*Exercise description*
Go through the records and give each one again exactly.

*The records*
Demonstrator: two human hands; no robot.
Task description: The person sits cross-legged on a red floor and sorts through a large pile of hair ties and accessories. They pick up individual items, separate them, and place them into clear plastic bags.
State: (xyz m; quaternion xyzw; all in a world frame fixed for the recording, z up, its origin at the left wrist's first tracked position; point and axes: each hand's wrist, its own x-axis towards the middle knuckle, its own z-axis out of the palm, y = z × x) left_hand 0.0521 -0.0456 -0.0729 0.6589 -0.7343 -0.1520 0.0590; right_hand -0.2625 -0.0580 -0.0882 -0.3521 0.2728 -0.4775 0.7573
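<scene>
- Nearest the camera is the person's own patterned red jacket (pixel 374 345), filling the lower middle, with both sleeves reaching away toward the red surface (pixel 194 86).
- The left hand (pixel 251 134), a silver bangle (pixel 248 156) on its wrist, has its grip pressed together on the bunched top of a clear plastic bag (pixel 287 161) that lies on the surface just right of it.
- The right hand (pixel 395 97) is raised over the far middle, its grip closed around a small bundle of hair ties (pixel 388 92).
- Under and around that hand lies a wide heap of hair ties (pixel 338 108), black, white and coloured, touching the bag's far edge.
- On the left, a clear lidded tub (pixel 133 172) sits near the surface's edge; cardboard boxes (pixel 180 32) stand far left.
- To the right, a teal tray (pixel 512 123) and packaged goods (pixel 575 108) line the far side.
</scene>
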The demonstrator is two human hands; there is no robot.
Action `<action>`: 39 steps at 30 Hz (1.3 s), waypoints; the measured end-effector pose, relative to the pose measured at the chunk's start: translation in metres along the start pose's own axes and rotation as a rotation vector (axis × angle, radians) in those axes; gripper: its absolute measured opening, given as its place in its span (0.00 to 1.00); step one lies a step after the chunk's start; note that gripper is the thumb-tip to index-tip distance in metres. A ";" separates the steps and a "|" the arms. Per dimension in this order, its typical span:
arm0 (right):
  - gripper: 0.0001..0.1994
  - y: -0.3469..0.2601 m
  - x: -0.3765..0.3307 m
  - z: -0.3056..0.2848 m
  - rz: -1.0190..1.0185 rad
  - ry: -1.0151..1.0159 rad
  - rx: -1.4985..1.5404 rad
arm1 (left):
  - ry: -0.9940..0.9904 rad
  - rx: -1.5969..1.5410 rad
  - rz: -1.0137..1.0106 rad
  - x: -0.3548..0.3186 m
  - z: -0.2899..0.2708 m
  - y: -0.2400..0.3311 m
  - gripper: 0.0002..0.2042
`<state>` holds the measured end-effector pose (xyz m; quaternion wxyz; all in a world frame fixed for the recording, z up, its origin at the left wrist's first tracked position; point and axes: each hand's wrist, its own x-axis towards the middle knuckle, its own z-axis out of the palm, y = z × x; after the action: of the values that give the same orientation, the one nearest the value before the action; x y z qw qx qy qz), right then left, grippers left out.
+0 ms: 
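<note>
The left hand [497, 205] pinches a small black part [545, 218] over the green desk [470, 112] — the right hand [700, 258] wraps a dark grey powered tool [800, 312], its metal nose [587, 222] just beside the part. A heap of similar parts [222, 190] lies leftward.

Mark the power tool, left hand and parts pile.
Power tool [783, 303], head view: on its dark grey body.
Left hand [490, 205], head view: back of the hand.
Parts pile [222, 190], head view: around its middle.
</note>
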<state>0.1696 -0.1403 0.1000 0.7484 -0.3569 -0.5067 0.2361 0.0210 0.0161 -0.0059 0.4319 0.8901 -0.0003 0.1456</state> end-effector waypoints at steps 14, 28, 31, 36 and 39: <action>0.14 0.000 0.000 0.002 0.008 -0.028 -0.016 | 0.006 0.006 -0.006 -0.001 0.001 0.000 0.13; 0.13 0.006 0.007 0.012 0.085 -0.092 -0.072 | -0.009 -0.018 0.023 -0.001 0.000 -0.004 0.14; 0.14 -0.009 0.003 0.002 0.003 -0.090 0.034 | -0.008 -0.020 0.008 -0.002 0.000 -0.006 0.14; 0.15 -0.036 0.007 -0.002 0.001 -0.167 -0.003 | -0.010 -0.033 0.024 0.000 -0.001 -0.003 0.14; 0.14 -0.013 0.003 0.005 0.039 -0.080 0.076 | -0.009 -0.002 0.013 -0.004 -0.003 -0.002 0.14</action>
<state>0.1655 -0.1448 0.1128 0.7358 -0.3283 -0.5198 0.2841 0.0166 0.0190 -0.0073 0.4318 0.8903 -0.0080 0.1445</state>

*Answer to this problem*
Demonstrator: two human hands; no robot.
Task description: The person sits cross-legged on a red floor and sorts through a large pile of hair ties and accessories. They pick up individual items, separate them, and place them into clear plastic bags.
State: (xyz m; quaternion xyzw; all in a world frame fixed for the recording, z up, its origin at the left wrist's first tracked position; point and axes: each hand's wrist, its own x-axis towards the middle knuckle, its own z-axis out of the palm, y = z × x) left_hand 0.0521 -0.0456 -0.0729 0.6589 -0.7343 -0.1520 0.0590; right_hand -0.2625 -0.0580 -0.0882 -0.3521 0.2728 -0.4775 0.7573
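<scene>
- Nearest the camera is the person's own patterned red jacket (pixel 374 345), filling the lower middle, with both sleeves reaching away toward the red surface (pixel 194 86).
- The left hand (pixel 251 134), a silver bangle (pixel 248 156) on its wrist, has its grip pressed together on the bunched top of a clear plastic bag (pixel 287 161) that lies on the surface just right of it.
- The right hand (pixel 395 97) is raised over the far middle, its grip closed around a small bundle of hair ties (pixel 388 92).
- Under and around that hand lies a wide heap of hair ties (pixel 338 108), black, white and coloured, touching the bag's far edge.
- On the left, a clear lidded tub (pixel 133 172) sits near the surface's edge; cardboard boxes (pixel 180 32) stand far left.
- To the right, a teal tray (pixel 512 123) and packaged goods (pixel 575 108) line the far side.
</scene>
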The demonstrator is two human hands; there is no robot.
Action `<action>`: 39 steps at 30 Hz (1.3 s), waypoints; the measured end-effector pose, relative to the pose measured at the chunk's start: translation in metres along the start pose's own axes and rotation as a rotation vector (axis × angle, radians) in those axes; gripper: its absolute measured opening, given as its place in its span (0.00 to 1.00); step one lies a step after the chunk's start; note that gripper is the thumb-tip to index-tip distance in metres. A ";" separates the steps and a "|" the arms. Per dimension in this order, its typical span:
arm0 (right):
  - gripper: 0.0001..0.1994
  - y: -0.3469..0.2601 m
  - x: -0.3765..0.3307 m
  - z: -0.3056..0.2848 m
  - rz: -1.0190..1.0185 rad
  - ry: -1.0151..1.0159 rad
  - rx: -1.4985..1.5404 rad
arm1 (left):
  - ry: -0.9940..0.9904 rad
  - rx: -1.5969..1.5410 rad
  - rz: -1.0137..1.0106 rad
  - x: -0.3548..0.3186 m
  - z: -0.2899..0.2708 m
  - y: -0.2400..0.3311 m
  - gripper: 0.0002..0.2042
`<state>` holds the measured end-effector pose (xyz m; quaternion wxyz; all in a world frame fixed for the recording, z up, its origin at the left wrist's first tracked position; point and axes: each hand's wrist, its own x-axis towards the middle knuckle, its own z-axis out of the palm, y = z × x; after the action: of the values that give the same orientation, the one nearest the value before the action; x y z qw qx qy qz), right then left, grippers left out.
+0 ms: 
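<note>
The left hand [497, 205] pinches a small black part [545, 218] over the green desk [470, 112] — the right hand [700, 258] wraps a dark grey powered tool [800, 312], its metal nose [587, 222] just beside the part. A heap of similar parts [222, 190] lies leftward.

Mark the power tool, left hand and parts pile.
Power tool [783, 303], head view: on its dark grey body.
Left hand [490, 205], head view: back of the hand.
Parts pile [222, 190], head view: around its middle.
</note>
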<state>0.1696 -0.1403 0.1000 0.7484 -0.3569 -0.5067 0.2361 0.0210 0.0161 -0.0059 0.4319 0.8901 -0.0003 0.1456</state> end-effector waypoints at steps 14, 28, 31, 36 and 39: <action>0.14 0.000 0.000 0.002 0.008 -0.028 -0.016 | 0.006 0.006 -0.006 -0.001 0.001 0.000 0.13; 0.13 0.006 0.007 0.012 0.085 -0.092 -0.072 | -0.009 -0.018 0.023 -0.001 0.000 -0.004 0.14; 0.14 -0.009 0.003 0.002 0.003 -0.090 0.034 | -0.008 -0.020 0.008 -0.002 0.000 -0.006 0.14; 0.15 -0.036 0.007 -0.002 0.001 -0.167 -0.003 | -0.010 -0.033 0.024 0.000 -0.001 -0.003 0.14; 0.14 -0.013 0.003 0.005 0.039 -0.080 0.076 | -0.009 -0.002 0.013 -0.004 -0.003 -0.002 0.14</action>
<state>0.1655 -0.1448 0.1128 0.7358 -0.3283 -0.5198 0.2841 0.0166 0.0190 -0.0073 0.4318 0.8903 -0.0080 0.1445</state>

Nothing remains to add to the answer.